→ **WORK REQUIRED**:
Please count every line of the following material that holds "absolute" and give the total alone.

→ **DATA BLOCK**:
----------------------------------------
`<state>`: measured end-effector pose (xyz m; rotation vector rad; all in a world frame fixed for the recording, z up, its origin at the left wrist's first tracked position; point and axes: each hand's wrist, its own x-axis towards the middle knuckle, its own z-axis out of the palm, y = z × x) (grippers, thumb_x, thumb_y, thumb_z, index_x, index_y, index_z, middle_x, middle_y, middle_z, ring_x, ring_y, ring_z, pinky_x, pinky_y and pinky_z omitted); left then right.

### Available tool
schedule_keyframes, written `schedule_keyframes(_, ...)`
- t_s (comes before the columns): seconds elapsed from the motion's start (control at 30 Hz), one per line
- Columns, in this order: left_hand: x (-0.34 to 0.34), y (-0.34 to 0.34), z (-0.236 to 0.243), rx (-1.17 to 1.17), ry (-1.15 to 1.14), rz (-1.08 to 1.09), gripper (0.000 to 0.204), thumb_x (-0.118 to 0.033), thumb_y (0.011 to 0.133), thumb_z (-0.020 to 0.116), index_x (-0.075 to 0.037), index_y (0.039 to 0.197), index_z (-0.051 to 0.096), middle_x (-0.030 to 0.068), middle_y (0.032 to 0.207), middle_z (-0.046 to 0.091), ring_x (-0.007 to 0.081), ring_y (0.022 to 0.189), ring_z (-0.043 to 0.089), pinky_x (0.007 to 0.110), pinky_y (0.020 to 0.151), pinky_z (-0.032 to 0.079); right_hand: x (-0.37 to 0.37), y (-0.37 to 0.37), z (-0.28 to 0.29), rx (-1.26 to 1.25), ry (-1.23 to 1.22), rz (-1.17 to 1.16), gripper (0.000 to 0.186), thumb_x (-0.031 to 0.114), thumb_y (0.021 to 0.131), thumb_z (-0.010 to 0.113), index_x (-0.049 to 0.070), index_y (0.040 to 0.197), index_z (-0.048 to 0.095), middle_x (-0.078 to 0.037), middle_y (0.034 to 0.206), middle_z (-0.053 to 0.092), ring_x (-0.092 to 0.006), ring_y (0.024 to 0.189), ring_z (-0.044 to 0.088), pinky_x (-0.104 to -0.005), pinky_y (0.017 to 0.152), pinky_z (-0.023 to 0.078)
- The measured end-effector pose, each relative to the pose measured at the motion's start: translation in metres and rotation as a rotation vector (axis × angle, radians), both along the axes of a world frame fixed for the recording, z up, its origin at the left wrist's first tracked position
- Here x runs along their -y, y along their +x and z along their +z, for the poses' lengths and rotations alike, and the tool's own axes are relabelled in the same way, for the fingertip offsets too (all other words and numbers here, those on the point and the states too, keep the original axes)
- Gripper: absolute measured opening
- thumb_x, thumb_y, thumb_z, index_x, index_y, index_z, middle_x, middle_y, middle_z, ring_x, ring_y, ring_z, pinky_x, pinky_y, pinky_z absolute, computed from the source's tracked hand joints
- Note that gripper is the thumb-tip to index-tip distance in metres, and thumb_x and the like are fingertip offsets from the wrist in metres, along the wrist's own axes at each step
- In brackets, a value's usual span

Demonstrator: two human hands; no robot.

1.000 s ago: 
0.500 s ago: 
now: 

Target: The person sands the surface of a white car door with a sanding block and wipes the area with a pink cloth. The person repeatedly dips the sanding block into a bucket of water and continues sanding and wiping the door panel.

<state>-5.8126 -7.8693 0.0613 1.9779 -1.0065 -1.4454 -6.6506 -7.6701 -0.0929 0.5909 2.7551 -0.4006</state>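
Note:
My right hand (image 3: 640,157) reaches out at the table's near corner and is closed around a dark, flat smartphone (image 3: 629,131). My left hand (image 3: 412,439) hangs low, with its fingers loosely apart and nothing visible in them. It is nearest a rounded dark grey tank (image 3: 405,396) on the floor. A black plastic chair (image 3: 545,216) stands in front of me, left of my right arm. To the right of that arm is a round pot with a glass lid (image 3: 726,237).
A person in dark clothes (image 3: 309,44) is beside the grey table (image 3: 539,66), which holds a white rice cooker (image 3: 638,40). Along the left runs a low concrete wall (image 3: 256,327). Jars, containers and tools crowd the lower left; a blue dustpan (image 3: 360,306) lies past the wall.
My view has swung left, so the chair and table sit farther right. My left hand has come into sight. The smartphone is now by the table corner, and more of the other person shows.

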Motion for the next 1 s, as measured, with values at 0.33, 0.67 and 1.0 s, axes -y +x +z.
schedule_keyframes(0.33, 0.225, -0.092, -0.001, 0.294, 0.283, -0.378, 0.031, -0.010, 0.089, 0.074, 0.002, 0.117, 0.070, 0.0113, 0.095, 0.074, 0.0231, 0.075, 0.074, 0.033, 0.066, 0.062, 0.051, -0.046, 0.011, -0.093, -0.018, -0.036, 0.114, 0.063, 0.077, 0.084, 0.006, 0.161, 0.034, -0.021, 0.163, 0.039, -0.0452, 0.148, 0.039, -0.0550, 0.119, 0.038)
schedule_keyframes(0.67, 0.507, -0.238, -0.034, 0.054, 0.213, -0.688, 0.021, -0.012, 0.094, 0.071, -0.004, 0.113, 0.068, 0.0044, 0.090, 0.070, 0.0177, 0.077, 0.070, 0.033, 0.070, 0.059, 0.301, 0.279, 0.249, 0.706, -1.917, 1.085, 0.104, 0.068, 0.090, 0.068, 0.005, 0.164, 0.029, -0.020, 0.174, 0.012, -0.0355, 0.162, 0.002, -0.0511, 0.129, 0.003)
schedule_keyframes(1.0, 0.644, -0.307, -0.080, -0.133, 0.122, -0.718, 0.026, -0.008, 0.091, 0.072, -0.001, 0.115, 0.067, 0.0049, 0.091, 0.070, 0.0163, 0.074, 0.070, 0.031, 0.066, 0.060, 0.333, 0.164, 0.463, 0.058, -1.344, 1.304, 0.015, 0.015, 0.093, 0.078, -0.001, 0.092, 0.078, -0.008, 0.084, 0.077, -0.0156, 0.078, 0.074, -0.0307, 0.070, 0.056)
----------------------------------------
→ **TASK RESPONSE**:
2